Here is some C code trying simply to prevent the user from typing a character or an integer less than 0 or more than 23.
#include <stdio.h>
#include <stdlib.h>
int main(void)
{
const char *input;
char *iPtr;
int count = 0;
int rows;
printf("Enter an integer: ");
scanf("%s", input);
rows = strtol(input, &iPtr, 0);
while( *iPtr != '\0') // Check if any character has been inserted
{
printf("Enter an integer between 1 and 23: ");
scanf("%s", input);
}
while(0 < rows && rows < 24) // check if the user input is within the boundaries
{
printf("Select an integer from 1 to 23: ");
scanf("%s", input);
}
while (count != rows)
{
/* Do some stuff */
}
return 0;
}
I made it halfway through and a small push up will be appreciated.
Use scanf("%d",&rows)
instead of scanf("%s",input)
This allow you to get direcly the integer value from stdin without need to convert to int.

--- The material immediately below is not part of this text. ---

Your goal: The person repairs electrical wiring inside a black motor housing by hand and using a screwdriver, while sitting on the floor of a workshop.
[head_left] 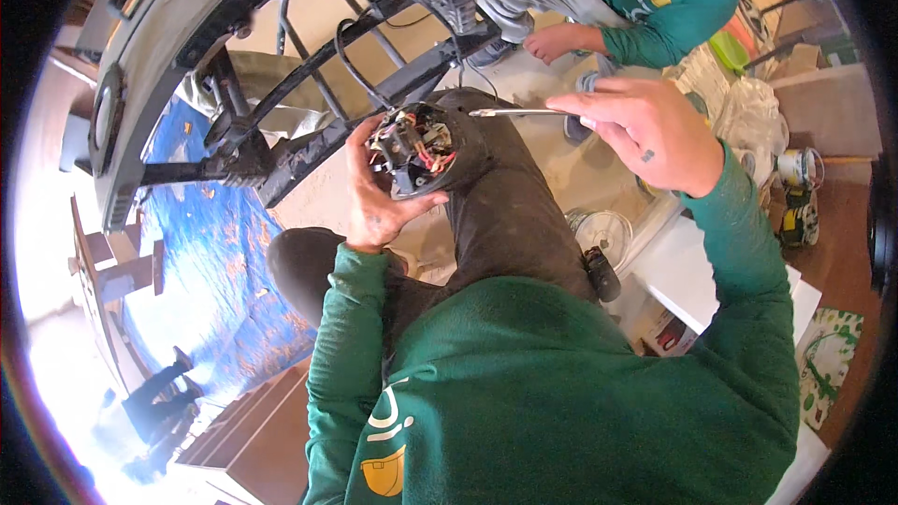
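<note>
Green-sleeved, clamps a round black housing [412, 151] by the right leg [510, 224], between fingers and thumb of the left hand [374, 215], with wires [436, 160] showing inside. Pinches a slim metal tool [528, 112] in the right hand [655, 131], with its tip just right of the housing. Works beside a black frame [304, 164], across from a co-worker [655, 9] in a green shirt, with a blue tarp [210, 252] to the left and clear plastic [753, 122] and a tin [800, 168] to the right.

Pale floor [554, 173], blue sheet [234, 266] (brown-speckled) atop
</note>
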Demonstrator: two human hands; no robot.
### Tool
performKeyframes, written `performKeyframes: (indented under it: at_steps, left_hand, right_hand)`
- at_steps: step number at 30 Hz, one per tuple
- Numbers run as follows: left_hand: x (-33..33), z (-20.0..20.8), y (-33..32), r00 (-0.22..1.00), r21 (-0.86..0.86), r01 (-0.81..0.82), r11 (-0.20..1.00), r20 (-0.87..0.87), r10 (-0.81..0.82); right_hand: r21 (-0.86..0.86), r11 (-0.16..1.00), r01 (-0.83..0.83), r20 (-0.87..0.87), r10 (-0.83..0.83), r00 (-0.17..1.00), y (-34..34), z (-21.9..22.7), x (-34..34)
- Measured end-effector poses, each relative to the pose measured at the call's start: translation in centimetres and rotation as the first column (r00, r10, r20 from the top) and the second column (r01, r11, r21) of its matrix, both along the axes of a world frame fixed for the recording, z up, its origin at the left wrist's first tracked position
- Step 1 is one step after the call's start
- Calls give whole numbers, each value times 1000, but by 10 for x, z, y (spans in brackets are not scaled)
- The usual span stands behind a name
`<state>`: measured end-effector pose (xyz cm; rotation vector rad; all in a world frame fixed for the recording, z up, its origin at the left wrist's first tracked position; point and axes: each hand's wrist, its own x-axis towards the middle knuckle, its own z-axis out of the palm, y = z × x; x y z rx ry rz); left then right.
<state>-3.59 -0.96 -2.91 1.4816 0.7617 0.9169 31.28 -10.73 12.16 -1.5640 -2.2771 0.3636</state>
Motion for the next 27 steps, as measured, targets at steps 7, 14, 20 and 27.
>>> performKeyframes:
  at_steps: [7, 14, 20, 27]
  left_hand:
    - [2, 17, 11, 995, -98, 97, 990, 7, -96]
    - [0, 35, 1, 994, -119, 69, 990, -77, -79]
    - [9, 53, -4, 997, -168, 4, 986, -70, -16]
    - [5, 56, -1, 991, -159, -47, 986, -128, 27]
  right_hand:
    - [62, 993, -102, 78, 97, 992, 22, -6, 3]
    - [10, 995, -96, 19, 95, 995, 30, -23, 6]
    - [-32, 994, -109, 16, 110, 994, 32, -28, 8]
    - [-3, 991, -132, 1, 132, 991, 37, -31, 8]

If the user enter a string containing a non numeric characters then you have to clean your stdin before the next scanf("%d",&rows)
.
your code could look like this:
#include <stdio.h>
#include <stdlib.h>
int clean_stdin()
{
while (getchar()!='\n');
return 1;
}
int main(void)
{
int rows =0;
char c;
do
{
printf("\nEnter an integer from 1 to 23: ");
} while (((scanf("%d%c", &rows, &c)!=2 || c!='\n') && clean_stdin()) || rows<1 || rows>23);
return 0;
}
Explanation
1)
scanf("%d%c", &rows, &c)
This means expecting from the user input an integer and close to it a non numeric character.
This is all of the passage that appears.